## TASK
Everything in the listing below must be reproduced exactly, apart from its images.

## INPUT DATA
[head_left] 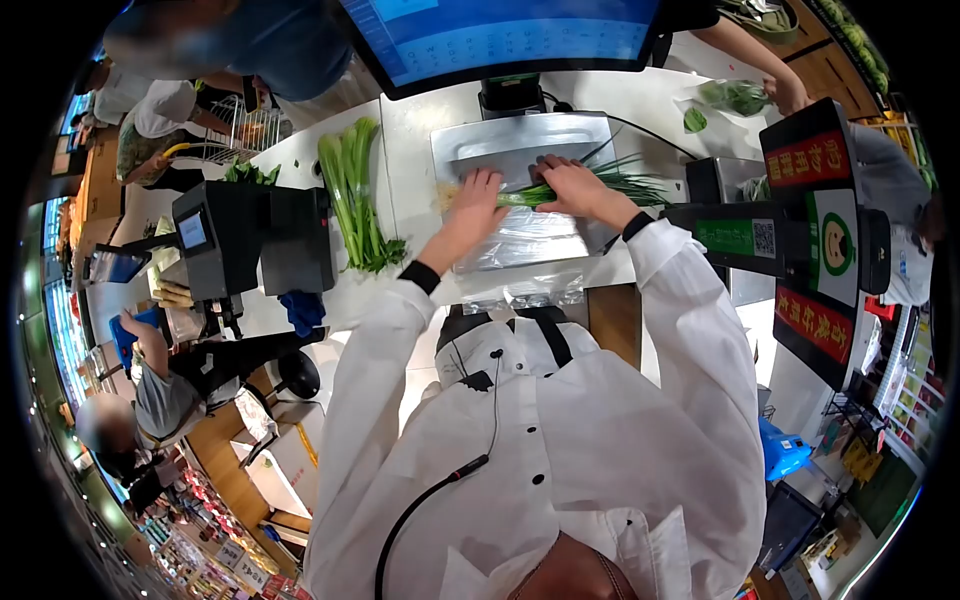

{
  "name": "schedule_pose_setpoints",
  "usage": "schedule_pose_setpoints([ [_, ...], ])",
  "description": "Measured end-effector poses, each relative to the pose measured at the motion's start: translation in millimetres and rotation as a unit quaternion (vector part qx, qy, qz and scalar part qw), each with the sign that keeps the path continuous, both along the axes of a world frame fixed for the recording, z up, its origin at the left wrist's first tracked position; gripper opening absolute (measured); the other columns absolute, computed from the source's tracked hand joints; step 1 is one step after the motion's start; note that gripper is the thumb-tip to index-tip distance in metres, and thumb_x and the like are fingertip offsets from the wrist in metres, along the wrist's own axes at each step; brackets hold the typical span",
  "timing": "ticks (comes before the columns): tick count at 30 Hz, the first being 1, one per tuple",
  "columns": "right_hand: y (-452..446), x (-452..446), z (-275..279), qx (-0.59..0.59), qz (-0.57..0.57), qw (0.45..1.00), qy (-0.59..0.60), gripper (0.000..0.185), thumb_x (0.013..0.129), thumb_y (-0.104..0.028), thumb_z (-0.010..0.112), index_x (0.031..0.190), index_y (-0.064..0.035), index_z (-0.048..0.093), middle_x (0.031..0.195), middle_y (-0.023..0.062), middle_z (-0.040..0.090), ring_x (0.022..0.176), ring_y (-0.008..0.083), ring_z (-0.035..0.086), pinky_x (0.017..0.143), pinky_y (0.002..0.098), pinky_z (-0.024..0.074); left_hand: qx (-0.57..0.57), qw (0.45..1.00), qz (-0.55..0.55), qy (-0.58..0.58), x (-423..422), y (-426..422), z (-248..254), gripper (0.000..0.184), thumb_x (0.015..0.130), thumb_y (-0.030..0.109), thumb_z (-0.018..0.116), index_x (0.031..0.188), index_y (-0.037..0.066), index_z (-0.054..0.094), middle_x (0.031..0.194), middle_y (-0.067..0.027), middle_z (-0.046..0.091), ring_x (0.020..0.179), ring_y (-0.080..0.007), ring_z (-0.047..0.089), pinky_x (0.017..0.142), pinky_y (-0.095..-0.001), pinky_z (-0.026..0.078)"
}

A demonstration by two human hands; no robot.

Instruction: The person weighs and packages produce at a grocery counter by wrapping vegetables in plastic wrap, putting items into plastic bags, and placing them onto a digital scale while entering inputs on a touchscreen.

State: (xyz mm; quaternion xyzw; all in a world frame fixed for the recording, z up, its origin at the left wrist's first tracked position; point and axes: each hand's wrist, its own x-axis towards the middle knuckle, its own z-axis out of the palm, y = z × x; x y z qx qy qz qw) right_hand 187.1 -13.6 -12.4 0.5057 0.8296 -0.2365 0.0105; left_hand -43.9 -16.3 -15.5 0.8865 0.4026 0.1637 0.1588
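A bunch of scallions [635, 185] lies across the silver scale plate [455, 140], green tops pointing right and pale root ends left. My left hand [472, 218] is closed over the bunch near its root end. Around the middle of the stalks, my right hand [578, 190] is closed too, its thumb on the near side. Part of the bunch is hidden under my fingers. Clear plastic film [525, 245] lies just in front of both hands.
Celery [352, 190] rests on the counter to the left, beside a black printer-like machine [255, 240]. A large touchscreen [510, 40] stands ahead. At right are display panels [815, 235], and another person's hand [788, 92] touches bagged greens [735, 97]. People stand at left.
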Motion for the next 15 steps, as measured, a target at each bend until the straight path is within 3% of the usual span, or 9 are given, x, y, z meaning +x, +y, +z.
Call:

## OUTPUT OF THE TASK
[head_left] 

{
  "name": "schedule_pose_setpoints",
  "usage": "schedule_pose_setpoints([ [_, ...], ])",
  "description": "Measured end-effector poses, each relative to the pose measured at the motion's start: translation in millimetres and rotation as a unit quaternion (vector part qx, qy, qz and scalar part qw), each with the sign that keeps the path continuous, both along the axes of a world frame fixed for the recording, z up, its origin at the left wrist's first tracked position; gripper opening absolute (measured); the other columns absolute, computed from the source's tracked hand joints; step 1 is one step after the motion's start; note that gripper is the thumb-tip to index-tip distance in metres, and thumb_x and the like are fingertip offsets from the wrist in metres, along the wrist's own axes at each step; brackets hold the typical span",
  "timing": "ticks (comes before the columns): tick count at 30 Hz, the first being 1, one per tuple",
  "columns": "right_hand: y (-452..446), x (-452..446), z (-275..279), qx (-0.59..0.59), qz (-0.57..0.57), qw (0.45..1.00), qy (-0.59..0.60), gripper (0.000..0.185), thumb_x (0.013..0.129), thumb_y (-0.104..0.028), thumb_z (-0.010..0.112), index_x (0.031..0.190), index_y (-0.064..0.035), index_z (-0.048..0.093), middle_x (0.031..0.195), middle_y (-0.023..0.062), middle_z (-0.040..0.090), ring_x (0.022..0.176), ring_y (-0.008..0.083), ring_z (-0.035..0.086), pinky_x (0.017..0.143), pinky_y (0.002..0.098), pinky_z (-0.024..0.074); left_hand: qx (-0.57..0.57), qw (0.45..1.00), qz (-0.55..0.55), qy (-0.58..0.58), x (-423..422), y (-426..422), z (-248..254), gripper (0.000..0.184), thumb_x (0.015..0.130), thumb_y (-0.030..0.109), thumb_z (-0.018..0.116), index_x (0.031..0.188), index_y (-0.037..0.066), index_z (-0.054..0.094), middle_x (0.031..0.194), middle_y (-0.067..0.027), middle_z (-0.046..0.091), ring_x (0.020..0.179), ring_y (-0.080..0.007), ring_z (-0.047..0.089), pinky_x (0.017..0.142), pinky_y (-0.095..-0.001), pinky_z (-0.026..0.078)"
}

A demonstration by two human hands; no robot.

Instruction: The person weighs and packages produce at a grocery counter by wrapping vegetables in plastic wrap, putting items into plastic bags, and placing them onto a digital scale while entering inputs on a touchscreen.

State: (xyz mm; quaternion xyzw; all in a world frame fixed for the recording, z up, its origin at the left wrist's first tracked position; point and axes: each hand's wrist, its own x-axis towards the middle knuckle, its own z-axis out of the palm, y = z × x; x y z qx qy qz qw) right_hand 187.1 -13.6 -12.4 0.5057 0.8296 -0.2365 0.0105; left_hand -43.9 -16.3 -15.5 0.8865 0.4026 0.1637 0.1588
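A bunch of scallions [635, 185] lies across the silver scale plate [455, 140], green tops pointing right and pale root ends left. My left hand [472, 218] is closed over the bunch near its root end. Around the middle of the stalks, my right hand [578, 190] is closed too, its thumb on the near side. Part of the bunch is hidden under my fingers. Clear plastic film [525, 245] lies just in front of both hands.
Celery [352, 190] rests on the counter to the left, beside a black printer-like machine [255, 240]. A large touchscreen [510, 40] stands ahead. At right are display panels [815, 235], and another person's hand [788, 92] touches bagged greens [735, 97]. People stand at left.
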Motion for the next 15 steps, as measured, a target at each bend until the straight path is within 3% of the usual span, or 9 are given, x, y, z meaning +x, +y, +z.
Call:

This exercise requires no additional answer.